## Supplied data
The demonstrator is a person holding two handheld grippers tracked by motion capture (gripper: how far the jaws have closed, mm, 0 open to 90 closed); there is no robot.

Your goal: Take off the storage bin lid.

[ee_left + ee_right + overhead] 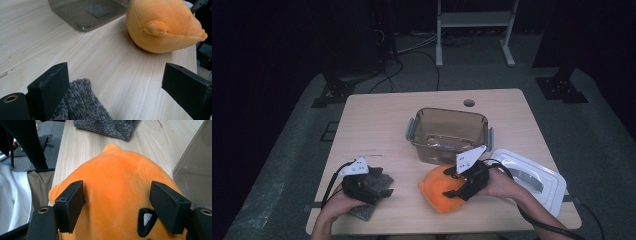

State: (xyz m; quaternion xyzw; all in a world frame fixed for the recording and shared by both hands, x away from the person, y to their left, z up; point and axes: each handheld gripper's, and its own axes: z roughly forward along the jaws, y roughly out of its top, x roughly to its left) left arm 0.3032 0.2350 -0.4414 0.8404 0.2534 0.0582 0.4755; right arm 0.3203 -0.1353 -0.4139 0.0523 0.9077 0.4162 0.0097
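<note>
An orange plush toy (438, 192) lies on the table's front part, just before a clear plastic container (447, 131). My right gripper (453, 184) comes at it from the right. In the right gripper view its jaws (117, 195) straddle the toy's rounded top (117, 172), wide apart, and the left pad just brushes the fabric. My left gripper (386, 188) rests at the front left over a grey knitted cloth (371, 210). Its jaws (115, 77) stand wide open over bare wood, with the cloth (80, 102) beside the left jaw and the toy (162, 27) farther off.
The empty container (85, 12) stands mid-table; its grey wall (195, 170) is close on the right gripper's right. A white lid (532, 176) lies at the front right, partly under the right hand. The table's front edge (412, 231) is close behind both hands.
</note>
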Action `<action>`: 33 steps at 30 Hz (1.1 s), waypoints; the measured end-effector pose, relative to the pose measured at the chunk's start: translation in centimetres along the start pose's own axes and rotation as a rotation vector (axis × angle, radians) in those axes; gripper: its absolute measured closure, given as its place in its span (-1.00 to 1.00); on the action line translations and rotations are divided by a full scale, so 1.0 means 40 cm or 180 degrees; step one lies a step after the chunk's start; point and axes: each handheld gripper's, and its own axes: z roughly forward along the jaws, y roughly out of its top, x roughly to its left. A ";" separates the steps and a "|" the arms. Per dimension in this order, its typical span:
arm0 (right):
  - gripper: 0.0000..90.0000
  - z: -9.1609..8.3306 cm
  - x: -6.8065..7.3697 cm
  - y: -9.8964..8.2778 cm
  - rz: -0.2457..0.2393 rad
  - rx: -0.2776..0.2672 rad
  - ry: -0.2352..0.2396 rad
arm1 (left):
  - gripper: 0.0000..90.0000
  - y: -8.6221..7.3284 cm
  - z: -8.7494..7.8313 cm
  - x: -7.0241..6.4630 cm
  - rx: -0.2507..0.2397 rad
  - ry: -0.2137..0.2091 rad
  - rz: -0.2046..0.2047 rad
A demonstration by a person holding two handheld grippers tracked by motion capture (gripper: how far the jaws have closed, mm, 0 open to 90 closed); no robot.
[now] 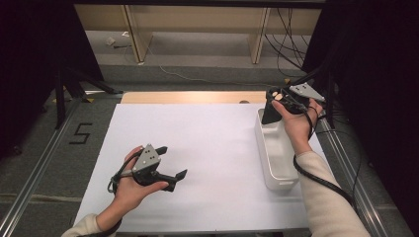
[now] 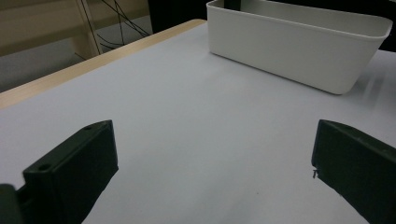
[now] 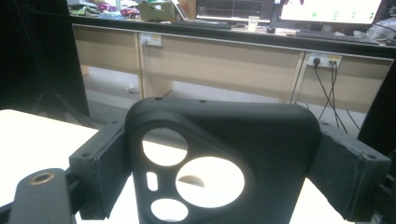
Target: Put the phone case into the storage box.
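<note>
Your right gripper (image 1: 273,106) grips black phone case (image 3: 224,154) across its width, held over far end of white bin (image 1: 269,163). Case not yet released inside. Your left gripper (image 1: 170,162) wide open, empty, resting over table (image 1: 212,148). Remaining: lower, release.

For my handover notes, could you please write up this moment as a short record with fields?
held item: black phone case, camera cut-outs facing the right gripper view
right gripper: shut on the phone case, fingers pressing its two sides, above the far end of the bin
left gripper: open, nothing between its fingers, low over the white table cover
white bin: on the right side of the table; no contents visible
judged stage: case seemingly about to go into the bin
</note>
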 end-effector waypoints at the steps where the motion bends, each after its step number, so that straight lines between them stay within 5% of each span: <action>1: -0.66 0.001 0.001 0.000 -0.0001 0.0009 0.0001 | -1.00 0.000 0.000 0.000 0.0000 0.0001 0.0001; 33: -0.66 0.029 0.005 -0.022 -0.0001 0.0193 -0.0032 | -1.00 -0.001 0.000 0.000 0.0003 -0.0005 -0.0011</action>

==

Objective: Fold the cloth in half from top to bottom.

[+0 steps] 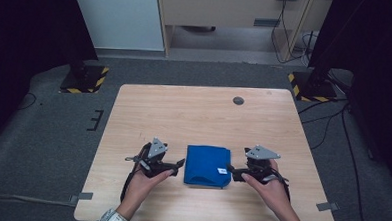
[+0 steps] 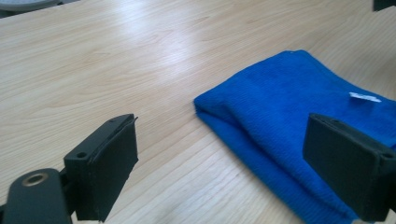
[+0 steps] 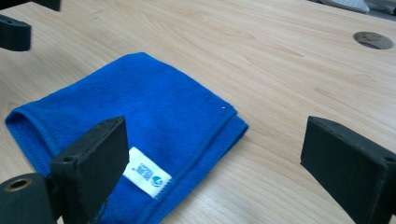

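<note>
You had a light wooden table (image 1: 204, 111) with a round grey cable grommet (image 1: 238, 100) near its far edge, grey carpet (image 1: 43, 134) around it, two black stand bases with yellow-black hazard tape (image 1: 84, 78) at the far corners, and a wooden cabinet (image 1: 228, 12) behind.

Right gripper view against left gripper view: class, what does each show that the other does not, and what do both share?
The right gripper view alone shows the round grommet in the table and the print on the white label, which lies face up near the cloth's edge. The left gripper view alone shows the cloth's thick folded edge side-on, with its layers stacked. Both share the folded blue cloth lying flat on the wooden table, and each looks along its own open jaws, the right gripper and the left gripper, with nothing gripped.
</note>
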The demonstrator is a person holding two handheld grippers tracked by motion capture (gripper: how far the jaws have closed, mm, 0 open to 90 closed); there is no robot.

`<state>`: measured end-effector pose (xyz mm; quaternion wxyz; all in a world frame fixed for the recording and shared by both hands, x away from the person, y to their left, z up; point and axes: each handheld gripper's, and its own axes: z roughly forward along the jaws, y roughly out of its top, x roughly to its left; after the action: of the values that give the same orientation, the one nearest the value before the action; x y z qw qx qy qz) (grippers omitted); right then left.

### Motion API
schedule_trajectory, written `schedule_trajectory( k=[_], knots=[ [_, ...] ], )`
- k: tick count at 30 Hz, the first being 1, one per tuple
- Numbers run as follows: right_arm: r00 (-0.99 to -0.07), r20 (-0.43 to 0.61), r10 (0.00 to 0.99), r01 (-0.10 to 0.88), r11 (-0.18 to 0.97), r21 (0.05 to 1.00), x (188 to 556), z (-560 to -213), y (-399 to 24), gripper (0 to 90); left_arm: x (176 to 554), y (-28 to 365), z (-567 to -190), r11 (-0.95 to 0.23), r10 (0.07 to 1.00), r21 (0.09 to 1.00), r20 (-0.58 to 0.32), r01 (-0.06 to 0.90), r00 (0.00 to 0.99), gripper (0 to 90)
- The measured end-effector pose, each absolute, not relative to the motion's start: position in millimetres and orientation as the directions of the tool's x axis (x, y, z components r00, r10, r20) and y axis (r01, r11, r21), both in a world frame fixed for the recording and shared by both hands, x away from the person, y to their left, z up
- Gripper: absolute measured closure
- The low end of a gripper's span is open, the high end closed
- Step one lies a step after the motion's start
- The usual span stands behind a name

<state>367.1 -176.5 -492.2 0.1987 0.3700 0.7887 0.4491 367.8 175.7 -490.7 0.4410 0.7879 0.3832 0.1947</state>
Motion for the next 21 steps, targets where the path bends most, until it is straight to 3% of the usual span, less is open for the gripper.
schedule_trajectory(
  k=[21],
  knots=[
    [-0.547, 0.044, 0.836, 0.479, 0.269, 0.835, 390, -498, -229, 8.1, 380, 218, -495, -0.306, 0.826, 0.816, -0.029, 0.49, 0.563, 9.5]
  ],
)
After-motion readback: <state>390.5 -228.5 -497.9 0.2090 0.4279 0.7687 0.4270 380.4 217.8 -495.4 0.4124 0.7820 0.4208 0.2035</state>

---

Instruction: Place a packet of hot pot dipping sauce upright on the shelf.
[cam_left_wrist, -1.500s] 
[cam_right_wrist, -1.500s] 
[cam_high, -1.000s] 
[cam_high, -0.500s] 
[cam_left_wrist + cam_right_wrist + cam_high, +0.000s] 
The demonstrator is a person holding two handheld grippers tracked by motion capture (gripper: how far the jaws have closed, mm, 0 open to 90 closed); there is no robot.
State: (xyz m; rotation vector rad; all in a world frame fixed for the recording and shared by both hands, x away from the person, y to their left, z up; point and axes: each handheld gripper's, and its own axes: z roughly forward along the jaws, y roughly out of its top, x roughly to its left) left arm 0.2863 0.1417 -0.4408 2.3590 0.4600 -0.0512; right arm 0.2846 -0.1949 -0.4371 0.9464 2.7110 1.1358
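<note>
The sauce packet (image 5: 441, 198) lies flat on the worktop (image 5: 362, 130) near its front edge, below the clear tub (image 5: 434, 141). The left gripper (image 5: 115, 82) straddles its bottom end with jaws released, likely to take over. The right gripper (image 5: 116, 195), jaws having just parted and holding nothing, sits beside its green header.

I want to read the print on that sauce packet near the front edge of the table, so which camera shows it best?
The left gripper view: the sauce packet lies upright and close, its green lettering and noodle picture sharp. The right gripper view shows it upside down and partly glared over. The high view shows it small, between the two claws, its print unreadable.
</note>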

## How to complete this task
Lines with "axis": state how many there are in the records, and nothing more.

## Your response
2